Phase I deliverables: Research, identify, and evaluate candidate technologies or concepts for systems and components fault detection, isolation and recovery, fault prediction and diagnosis, and decision-making algorithms to enable autonomy of ground systems. Demonstrate technical feasibility and show a path towards a demonstration. Concept methodology should include the path for adaptation of the technology, infusion strategies (including risk trades), and business model. It should identify improvements over the current state of the art and the feasibility of the approach in a multicustomer environment. Bench or lab-level demonstrations are desirable.

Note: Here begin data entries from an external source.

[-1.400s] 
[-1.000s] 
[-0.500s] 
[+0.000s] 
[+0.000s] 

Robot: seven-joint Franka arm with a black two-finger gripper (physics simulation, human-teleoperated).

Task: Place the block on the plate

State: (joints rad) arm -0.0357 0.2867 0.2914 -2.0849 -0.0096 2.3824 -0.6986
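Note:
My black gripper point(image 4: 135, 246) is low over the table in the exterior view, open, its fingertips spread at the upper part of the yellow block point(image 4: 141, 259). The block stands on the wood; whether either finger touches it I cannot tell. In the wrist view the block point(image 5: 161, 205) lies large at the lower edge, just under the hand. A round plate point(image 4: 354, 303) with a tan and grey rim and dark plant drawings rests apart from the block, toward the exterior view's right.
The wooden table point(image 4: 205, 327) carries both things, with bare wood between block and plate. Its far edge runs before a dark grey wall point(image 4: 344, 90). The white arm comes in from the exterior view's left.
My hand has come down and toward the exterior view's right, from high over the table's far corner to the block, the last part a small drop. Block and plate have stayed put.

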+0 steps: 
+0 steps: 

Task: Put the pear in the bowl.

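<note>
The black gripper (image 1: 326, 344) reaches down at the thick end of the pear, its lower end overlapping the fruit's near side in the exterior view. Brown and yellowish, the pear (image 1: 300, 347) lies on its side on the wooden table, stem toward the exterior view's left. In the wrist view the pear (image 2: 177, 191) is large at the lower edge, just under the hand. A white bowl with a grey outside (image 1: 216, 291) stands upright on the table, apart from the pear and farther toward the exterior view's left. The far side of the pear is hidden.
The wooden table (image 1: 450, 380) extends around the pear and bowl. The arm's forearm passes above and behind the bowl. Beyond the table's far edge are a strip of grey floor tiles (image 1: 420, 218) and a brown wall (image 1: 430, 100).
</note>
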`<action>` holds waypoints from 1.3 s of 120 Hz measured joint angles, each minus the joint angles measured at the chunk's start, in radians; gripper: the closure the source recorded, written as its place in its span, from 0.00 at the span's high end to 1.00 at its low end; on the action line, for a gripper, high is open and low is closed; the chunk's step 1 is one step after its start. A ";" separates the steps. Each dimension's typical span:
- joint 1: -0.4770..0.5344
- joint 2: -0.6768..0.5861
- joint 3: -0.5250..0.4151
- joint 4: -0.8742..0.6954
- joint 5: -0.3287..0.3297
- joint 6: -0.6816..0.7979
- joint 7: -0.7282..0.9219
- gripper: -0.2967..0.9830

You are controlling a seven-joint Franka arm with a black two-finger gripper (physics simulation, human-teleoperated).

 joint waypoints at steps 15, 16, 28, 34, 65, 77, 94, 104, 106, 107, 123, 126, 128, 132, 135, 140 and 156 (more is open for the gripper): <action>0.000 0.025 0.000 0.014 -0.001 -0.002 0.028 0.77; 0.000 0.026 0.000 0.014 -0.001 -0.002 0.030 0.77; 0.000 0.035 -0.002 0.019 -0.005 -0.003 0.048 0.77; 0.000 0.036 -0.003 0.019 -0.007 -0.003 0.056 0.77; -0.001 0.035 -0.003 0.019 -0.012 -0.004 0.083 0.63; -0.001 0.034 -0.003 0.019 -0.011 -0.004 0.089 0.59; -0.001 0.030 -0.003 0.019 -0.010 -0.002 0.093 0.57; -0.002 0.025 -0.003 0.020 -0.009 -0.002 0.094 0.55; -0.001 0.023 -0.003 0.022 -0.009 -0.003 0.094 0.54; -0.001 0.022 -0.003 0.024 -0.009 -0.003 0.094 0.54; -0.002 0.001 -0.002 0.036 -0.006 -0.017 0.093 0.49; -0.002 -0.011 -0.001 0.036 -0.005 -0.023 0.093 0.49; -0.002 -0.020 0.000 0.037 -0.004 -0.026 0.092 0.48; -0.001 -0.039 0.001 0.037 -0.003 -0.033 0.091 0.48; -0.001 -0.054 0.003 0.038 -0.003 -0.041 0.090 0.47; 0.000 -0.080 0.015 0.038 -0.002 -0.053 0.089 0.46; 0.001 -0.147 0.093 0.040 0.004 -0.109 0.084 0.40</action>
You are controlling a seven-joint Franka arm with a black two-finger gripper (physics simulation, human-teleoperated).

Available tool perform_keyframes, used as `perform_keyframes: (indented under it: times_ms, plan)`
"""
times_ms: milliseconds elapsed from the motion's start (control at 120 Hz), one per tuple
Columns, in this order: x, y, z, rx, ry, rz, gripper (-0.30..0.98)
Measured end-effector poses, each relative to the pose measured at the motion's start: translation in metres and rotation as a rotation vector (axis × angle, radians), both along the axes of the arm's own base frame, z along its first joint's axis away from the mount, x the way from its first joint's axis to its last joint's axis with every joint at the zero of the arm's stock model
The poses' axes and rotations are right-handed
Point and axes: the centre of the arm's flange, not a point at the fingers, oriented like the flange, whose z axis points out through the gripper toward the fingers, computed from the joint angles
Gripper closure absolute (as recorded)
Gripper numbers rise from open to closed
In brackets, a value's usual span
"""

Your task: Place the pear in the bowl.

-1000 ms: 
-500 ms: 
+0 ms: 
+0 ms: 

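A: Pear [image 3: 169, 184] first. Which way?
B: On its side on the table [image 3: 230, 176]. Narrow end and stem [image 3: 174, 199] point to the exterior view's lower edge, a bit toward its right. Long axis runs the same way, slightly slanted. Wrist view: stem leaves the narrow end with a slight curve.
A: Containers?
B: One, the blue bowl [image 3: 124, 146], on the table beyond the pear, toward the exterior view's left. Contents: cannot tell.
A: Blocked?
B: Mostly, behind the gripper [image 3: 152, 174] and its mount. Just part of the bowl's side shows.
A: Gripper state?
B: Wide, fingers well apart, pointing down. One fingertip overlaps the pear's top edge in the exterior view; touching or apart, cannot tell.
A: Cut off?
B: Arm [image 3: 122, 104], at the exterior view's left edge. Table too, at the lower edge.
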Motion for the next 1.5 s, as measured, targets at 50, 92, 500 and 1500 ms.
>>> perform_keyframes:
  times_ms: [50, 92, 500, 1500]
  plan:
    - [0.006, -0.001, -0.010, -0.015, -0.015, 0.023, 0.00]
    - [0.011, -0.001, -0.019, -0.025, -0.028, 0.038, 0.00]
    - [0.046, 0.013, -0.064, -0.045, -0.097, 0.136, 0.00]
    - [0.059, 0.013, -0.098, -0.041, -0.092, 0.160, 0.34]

Deliverables shall include a report documenting findings.


Phase II deliverables: Emphasis should be placed on developing, prototyping, and demonstrating the technology under simulated operational conditions using analog ground systems hardware and processes. Deliverables shall include a report detailing performance testing results, a plan for maturing and applying the technology to mission-worthy systems, and other relevant documentation. Delivery of a functional prototype (software and hardware) is expected at the completion of the Phase II contract. The technology concept at the end of Phase II should be at a TRL of 6 or higher.

State of the Art and Critical Gaps:

There are presently critical gaps between state-of-the-art and needed technology maturation levels as follows:

  1. High-fidelity, physics-based, cryogenic-thermal simulations with real-time and faster than real-time performance (Current TRL is 5; Required TRL is 9).
  2. Simulation component libraries to support rapid prototyping of cryogenic-thermal models (Current TRL is 5; Required TRL is 9).
  3. Supervisory control software for autonomous control and recovery of propellant loading systems and infrastructure (Current TRL is 5; Required TRL is 9).
  4. Software development tools to support rapid prototyping of autonomous control applications (Current TRL is 5; Required TRL is 9).
  5. Architecture for integrated autonomous operations (Current TRL is 5; Required TRL is 9).

Relevance / Science Traceability:

In addition to reducing O&M costs in ground operations, this subtopic provides Exploration Systems Development Mission Directorate (ESDMD) and Space Operations Mission Directorate (SOMD) with an on-ramp for technologies that enable the unattended setup, operation, and maintenance of ground systems and systems on the surfaces of other planets and moons. Space Policy Directive 1: Presidential Memorandum on Reinvigorating America’s Human Space Exploration Program, with the goal of a sustainable lunar presence after 2028, has made these technologies even more relevant to mission success. These technology development areas are identified in the 2020 NASA Technology Taxonomy, published by the Office of the Chief Technologist, under TX04 - Robotic Systems, TX10 - Autonomous Systems, and TX13 - Ground, Test, and Surface Systems.


This subtopic also produces technologies useful to the Space Technology Mission Directorate (STMD).